- _Exercise aim_
From the records below, return every line containing the word "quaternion".

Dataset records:
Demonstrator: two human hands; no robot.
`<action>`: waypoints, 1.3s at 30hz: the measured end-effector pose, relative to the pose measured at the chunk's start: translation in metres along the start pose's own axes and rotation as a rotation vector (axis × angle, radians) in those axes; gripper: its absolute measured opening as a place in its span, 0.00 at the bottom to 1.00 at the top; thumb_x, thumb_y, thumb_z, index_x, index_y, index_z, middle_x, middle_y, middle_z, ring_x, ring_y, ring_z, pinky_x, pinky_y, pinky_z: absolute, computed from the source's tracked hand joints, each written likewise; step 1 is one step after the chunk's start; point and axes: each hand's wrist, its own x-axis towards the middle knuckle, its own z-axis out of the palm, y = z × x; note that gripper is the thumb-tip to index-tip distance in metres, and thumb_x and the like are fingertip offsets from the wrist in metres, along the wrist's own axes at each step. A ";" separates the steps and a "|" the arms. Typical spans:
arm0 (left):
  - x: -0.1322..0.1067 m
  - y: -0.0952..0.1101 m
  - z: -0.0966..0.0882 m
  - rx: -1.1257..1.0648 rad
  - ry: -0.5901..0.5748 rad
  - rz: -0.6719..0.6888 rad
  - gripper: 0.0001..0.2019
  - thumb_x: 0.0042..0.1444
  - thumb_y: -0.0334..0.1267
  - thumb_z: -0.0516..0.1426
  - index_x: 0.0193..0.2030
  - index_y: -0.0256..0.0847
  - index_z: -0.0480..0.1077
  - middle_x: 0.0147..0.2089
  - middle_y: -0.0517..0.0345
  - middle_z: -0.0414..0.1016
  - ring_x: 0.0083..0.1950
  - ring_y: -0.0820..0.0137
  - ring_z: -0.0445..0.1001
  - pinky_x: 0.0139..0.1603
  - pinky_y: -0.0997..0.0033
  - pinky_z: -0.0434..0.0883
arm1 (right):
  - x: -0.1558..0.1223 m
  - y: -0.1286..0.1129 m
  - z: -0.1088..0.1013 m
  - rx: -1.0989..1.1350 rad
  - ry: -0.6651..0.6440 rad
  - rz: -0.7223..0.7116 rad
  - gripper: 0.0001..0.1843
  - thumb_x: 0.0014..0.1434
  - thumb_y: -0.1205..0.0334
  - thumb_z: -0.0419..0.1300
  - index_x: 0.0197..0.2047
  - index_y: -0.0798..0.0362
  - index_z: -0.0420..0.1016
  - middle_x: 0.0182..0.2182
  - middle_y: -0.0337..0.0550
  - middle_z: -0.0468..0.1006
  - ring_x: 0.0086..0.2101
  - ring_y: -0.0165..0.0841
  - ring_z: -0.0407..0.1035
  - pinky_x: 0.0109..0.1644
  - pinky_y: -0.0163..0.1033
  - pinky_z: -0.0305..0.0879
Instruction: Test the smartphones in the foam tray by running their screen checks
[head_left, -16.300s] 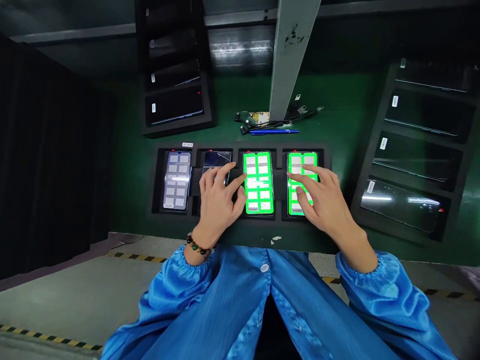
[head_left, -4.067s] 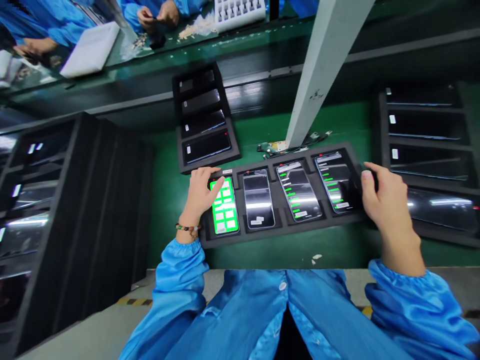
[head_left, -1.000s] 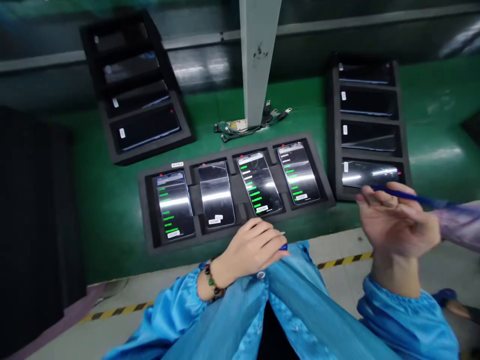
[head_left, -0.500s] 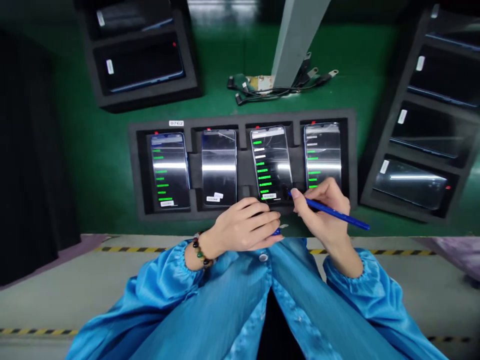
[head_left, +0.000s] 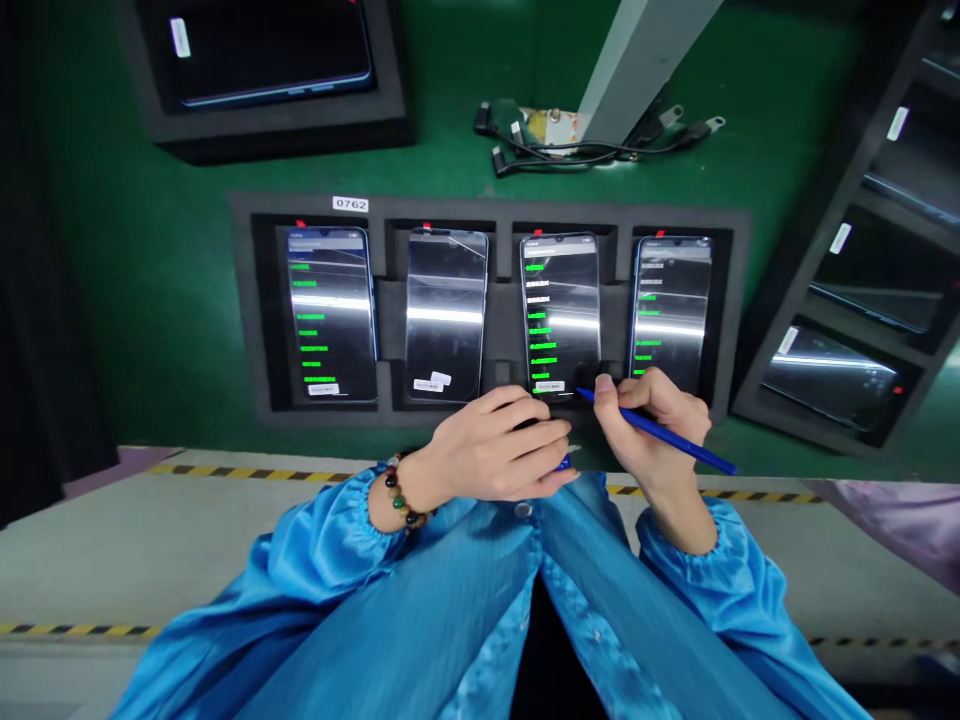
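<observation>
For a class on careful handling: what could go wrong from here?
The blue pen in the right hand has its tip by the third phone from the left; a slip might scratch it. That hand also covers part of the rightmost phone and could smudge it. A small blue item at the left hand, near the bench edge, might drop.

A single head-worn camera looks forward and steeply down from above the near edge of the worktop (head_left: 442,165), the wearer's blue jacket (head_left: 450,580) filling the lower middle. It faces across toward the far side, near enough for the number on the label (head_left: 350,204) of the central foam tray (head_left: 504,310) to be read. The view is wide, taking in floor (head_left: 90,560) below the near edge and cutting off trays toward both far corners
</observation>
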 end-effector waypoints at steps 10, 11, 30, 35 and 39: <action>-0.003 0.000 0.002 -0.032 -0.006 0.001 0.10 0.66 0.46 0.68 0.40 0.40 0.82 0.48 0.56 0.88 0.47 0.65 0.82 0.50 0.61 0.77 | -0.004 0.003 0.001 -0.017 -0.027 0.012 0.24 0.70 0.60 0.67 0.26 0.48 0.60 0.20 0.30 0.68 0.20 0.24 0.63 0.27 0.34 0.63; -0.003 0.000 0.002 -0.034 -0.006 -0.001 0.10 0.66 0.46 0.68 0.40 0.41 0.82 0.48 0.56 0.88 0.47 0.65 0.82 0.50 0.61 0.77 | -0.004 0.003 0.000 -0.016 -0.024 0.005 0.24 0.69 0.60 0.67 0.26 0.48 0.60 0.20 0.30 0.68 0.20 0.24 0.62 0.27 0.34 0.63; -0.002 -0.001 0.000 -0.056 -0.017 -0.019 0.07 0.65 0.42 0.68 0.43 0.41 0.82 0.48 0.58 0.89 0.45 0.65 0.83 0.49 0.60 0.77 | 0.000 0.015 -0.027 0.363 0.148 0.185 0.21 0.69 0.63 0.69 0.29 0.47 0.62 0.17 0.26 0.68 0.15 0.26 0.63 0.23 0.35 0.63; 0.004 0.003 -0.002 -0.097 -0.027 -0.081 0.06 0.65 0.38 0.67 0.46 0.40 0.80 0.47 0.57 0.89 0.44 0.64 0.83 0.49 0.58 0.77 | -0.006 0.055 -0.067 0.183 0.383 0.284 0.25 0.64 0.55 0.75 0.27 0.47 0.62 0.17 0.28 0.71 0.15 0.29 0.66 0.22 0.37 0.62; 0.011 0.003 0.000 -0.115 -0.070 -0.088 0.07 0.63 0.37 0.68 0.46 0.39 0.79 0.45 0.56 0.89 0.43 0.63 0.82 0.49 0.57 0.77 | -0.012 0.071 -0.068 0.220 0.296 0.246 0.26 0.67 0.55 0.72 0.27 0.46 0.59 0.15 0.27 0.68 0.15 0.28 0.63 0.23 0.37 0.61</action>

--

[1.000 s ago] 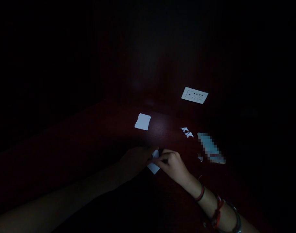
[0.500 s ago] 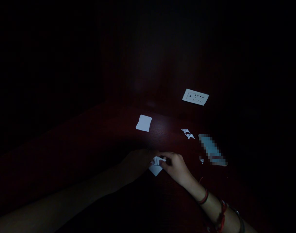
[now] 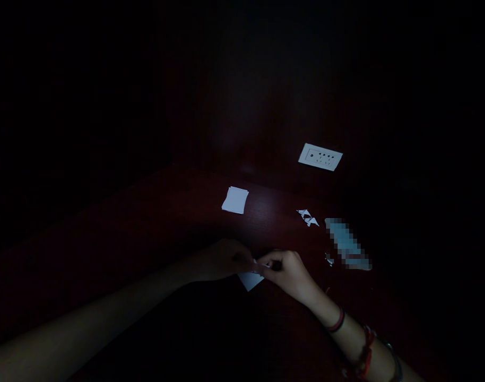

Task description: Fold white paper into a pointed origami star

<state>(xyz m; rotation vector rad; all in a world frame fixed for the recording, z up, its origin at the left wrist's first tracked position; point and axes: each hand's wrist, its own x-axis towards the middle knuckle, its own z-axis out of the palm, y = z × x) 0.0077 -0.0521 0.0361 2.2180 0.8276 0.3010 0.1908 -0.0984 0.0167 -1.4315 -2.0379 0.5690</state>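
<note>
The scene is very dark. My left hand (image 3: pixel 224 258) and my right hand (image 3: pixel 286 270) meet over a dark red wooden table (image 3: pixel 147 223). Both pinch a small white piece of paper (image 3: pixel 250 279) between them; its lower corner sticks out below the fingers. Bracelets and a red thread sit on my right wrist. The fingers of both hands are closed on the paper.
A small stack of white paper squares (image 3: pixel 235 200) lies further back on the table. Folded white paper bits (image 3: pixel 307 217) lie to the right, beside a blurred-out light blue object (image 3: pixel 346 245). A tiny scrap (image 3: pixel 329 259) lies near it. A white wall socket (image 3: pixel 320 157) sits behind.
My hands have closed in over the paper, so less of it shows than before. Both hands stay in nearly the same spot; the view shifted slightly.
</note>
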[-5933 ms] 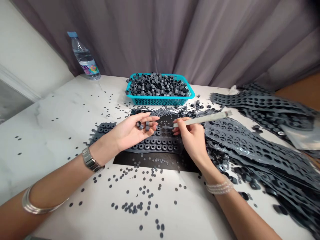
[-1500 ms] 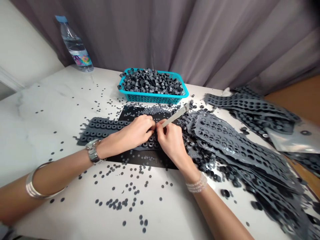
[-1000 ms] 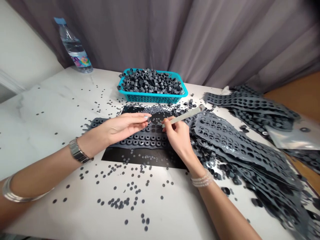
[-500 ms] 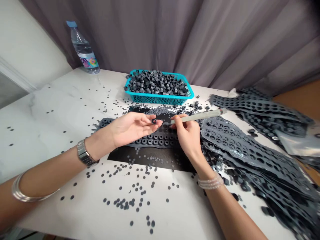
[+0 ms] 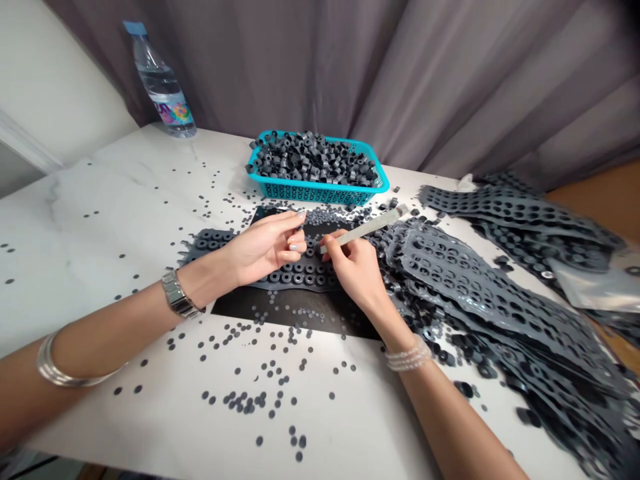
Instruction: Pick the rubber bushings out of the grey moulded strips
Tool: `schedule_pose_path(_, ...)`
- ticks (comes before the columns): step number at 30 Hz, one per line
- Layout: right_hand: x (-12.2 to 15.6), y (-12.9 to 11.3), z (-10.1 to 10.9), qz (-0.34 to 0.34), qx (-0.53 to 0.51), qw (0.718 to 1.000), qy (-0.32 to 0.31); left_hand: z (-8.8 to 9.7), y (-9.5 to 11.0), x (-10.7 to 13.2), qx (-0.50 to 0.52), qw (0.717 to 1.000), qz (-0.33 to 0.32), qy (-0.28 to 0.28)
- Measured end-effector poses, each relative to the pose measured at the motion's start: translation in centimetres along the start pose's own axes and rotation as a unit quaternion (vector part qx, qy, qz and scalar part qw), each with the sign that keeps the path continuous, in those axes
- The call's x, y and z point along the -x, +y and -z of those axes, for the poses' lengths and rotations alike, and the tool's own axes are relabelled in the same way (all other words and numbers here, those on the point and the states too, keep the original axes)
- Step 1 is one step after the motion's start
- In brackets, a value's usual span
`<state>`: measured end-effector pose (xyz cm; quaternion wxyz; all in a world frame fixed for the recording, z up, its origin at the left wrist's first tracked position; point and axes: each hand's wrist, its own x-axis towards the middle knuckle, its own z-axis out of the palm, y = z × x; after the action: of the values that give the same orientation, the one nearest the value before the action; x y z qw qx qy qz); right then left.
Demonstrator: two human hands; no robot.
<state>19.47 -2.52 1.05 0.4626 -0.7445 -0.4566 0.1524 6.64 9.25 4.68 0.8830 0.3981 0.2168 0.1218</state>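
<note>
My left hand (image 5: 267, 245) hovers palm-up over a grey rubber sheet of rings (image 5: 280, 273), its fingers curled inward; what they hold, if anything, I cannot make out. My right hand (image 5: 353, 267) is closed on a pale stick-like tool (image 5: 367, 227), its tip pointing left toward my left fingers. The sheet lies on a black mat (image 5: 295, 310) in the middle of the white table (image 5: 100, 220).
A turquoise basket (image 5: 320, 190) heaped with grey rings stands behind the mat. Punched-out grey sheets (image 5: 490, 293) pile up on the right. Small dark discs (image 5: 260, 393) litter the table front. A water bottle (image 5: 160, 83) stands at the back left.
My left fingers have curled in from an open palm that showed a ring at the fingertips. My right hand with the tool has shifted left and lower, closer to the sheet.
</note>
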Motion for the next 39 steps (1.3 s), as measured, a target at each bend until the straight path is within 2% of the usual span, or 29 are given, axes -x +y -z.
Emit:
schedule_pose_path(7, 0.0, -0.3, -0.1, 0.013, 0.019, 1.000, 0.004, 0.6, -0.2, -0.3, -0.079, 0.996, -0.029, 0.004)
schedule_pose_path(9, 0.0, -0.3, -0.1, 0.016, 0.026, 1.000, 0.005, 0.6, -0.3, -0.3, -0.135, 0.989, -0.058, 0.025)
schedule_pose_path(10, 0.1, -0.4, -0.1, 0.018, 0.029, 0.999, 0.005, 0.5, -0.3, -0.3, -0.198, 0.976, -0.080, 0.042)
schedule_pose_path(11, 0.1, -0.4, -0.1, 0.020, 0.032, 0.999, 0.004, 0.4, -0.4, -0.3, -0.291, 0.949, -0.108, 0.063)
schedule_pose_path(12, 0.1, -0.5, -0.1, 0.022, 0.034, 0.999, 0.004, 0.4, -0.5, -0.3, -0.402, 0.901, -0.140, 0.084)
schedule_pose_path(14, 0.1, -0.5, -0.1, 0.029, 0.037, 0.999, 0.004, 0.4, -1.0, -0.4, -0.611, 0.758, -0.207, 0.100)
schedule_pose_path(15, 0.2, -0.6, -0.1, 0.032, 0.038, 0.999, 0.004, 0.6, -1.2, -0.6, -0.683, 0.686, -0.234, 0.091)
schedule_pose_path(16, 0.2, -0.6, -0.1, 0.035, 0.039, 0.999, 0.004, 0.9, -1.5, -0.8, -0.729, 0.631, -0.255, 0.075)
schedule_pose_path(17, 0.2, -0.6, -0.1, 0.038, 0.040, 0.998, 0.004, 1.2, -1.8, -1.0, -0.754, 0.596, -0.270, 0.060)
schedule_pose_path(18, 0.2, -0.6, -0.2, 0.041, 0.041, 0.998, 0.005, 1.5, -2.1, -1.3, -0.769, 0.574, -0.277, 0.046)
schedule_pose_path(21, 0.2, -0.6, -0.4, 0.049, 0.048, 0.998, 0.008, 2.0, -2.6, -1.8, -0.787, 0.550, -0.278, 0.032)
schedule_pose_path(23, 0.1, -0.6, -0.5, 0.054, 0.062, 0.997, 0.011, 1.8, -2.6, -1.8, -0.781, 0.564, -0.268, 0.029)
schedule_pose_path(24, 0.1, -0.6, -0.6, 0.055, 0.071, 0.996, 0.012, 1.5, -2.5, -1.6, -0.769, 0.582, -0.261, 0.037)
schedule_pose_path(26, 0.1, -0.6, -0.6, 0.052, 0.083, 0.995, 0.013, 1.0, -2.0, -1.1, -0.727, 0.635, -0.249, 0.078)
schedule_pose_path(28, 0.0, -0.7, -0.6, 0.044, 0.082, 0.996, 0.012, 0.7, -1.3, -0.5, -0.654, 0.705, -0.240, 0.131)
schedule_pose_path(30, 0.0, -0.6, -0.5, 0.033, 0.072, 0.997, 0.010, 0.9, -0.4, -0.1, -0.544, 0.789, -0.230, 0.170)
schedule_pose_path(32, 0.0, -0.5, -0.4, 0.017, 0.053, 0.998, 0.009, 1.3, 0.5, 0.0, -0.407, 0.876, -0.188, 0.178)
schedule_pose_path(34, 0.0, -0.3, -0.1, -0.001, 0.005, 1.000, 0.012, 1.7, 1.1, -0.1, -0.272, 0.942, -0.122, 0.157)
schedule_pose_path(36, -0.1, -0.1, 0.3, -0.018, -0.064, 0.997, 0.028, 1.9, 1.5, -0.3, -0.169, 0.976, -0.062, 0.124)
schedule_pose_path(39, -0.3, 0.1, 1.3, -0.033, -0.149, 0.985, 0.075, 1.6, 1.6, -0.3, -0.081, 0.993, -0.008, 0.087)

- _Result of this exercise_
- Measured end-effector poses, each relative to the pose measured at the motion's start: translation in centimetres along the start pose's own axes and rotation as a unit quaternion (vector part qx, qy, qz and scalar part qw), each with the sign that keeps the path continuous, in those axes
`<state>`: measured end-effector pose (xyz cm; quaternion wxyz; all in a world frame fixed for the recording, z up, its origin at the left wrist's first tracked position; point and axes: each hand's wrist, its own x-axis towards the middle knuckle, its own z-axis out of the palm, y = z × x; after the action: of the values that give the same orientation, the one nearest the value before the action; x y z qw qx qy qz); right then left.

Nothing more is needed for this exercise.